▶ [PROBLEM TO SOLVE]:
The entries below hold a line with "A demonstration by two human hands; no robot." and a line with "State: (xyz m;". Return those lines and all that lie between them, exactly and only.

▶ [TASK DATA]:
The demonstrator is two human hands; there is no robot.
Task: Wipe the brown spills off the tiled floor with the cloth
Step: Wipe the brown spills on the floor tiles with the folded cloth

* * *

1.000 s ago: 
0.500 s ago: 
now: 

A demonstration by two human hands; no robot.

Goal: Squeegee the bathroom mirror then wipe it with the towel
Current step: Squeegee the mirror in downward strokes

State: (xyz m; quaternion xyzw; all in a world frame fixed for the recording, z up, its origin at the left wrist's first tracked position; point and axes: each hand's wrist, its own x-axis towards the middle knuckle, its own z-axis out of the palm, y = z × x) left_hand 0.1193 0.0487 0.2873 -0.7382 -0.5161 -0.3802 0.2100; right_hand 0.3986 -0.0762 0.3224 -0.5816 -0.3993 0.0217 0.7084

▶ [EXERCISE OUTPUT]:
A demonstration by two human hands; no robot.

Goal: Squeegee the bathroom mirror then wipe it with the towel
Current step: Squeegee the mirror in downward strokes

State: (xyz m; quaternion xyzw; all in a world frame fixed for the recording, z up, its origin at the left wrist's first tracked position; point and axes: each hand's wrist, its own x-axis towards the middle knuckle, its own z-axis out of the palm, y = z × x) left_hand 0.1193 0.0487 0.2873 -0.7382 -0.5161 -0.3802 0.2100; right_hand 0.3986 -0.0762 0.3224 -0.5816 -0.3993 0.0217 0.7084

This finishes the output for the exercise.